§ **Required action**:
Once you have read the data below, write it all out exactly.
::::::
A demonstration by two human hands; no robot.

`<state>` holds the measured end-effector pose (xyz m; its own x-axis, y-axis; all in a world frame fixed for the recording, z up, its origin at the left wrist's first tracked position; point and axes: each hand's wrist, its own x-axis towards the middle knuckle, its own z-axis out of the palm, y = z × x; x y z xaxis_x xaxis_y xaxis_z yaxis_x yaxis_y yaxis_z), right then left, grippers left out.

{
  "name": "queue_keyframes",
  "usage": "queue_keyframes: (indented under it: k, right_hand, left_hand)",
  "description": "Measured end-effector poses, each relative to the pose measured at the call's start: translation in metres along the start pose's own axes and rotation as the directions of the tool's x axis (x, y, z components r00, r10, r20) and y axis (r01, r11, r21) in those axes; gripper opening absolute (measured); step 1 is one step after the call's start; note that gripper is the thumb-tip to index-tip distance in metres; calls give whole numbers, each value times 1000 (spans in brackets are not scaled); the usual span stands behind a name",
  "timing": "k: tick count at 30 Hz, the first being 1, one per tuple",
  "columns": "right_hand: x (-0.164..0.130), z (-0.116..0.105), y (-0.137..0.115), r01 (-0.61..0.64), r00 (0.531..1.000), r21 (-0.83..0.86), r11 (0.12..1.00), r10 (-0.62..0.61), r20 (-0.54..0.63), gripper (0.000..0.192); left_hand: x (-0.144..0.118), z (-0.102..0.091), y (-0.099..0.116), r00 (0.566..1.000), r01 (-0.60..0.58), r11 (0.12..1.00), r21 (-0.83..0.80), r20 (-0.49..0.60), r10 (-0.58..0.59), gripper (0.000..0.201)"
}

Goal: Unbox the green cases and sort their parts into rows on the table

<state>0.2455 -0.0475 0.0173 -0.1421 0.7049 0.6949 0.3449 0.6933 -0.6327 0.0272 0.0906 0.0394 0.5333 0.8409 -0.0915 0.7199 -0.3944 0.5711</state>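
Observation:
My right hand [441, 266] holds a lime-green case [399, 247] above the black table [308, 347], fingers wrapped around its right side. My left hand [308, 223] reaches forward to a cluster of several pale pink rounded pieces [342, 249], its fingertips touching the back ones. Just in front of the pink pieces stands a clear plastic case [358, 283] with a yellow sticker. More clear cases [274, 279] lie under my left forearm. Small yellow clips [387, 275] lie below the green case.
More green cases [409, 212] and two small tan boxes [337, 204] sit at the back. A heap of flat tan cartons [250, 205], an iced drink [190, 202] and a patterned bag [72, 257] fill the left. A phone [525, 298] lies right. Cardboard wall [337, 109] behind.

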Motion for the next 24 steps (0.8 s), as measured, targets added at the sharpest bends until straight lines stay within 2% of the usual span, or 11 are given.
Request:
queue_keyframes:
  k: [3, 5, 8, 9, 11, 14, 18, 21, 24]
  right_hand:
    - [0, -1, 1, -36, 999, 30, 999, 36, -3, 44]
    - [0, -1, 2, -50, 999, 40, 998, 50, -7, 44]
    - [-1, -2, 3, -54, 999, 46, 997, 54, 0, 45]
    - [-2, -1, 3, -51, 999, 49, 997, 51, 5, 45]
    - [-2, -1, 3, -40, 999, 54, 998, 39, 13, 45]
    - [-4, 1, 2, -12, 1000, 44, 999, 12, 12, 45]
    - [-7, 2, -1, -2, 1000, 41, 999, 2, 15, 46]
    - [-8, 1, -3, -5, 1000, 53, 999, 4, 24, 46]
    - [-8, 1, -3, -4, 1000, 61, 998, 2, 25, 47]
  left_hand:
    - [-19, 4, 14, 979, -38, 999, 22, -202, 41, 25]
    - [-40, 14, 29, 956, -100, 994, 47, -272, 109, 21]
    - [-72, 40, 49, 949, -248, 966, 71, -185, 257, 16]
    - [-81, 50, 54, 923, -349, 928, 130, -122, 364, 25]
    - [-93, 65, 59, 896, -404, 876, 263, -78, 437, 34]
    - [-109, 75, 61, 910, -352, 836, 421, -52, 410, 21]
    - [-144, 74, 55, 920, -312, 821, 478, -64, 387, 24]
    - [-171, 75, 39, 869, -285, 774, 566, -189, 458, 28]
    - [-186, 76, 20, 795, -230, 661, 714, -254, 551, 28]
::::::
§ **Task result**:
A demonstration by two human hands; no robot.

`<state>` holds the measured end-effector pose (xyz m; its own x-axis, y-axis; all in a world frame fixed for the recording, z up, its origin at the left wrist's first tracked position; point and axes: each hand's wrist, its own x-axis towards the middle knuckle, its own z-axis out of the palm, y = z × x; x y z xaxis_x xaxis_y xaxis_z yaxis_x yaxis_y yaxis_z), right then left, grippers left out.

{
  "name": "queue_keyframes",
  "usage": "queue_keyframes: (indented under it: k, right_hand, left_hand)",
  "description": "Measured end-effector poses, each relative to the pose measured at the call's start: translation in metres along the start pose's own axes and rotation as the directions of the tool's x axis (x, y, z components r00, r10, r20) and y axis (r01, r11, r21) in those axes; gripper opening absolute (measured); step 1 is one step after the call's start; note that gripper is the thumb-tip to index-tip distance in metres; calls give whole numbers, each value times 1000 (spans in brackets are not scaled); the usual span stands behind a name",
  "timing": "k: tick count at 30 Hz, the first being 1, one per tuple",
  "columns": "right_hand: x (-0.164..0.130), z (-0.116..0.105), y (-0.137..0.115), r01 (-0.61..0.64), r00 (0.531..1.000), r21 (-0.83..0.86), r11 (0.12..1.00), r10 (-0.62..0.61), r20 (-0.54..0.63), gripper (0.000..0.192); left_hand: x (-0.144..0.118), z (-0.102..0.091), y (-0.099..0.116), r00 (0.566..1.000), r01 (-0.60..0.58), r11 (0.12..1.00), r21 (-0.83..0.80), r20 (-0.49..0.60), r10 (-0.58..0.59), gripper (0.000..0.201)"
}

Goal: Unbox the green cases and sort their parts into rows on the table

<state>0.2455 -0.0475 0.0173 -0.1421 0.7049 0.6949 0.3449 0.6933 -0.6327 0.0272 0.0906 0.0394 0.5333 0.8409 -0.0915 0.7199 -0.3944 0.5711</state>
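Observation:
My right hand [441, 266] holds a lime-green case [399, 247] above the black table [308, 347], fingers wrapped around its right side. My left hand [308, 223] reaches forward to a cluster of several pale pink rounded pieces [342, 249], its fingertips touching the back ones. Just in front of the pink pieces stands a clear plastic case [358, 283] with a yellow sticker. More clear cases [274, 279] lie under my left forearm. Small yellow clips [387, 275] lie below the green case.
More green cases [409, 212] and two small tan boxes [337, 204] sit at the back. A heap of flat tan cartons [250, 205], an iced drink [190, 202] and a patterned bag [72, 257] fill the left. A phone [525, 298] lies right. Cardboard wall [337, 109] behind.
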
Motion for the next 24 steps (0.8 s), as measured, targets added at the sharpest bends until straight lines stay within 2% of the usual span, or 11 are given.
Request:
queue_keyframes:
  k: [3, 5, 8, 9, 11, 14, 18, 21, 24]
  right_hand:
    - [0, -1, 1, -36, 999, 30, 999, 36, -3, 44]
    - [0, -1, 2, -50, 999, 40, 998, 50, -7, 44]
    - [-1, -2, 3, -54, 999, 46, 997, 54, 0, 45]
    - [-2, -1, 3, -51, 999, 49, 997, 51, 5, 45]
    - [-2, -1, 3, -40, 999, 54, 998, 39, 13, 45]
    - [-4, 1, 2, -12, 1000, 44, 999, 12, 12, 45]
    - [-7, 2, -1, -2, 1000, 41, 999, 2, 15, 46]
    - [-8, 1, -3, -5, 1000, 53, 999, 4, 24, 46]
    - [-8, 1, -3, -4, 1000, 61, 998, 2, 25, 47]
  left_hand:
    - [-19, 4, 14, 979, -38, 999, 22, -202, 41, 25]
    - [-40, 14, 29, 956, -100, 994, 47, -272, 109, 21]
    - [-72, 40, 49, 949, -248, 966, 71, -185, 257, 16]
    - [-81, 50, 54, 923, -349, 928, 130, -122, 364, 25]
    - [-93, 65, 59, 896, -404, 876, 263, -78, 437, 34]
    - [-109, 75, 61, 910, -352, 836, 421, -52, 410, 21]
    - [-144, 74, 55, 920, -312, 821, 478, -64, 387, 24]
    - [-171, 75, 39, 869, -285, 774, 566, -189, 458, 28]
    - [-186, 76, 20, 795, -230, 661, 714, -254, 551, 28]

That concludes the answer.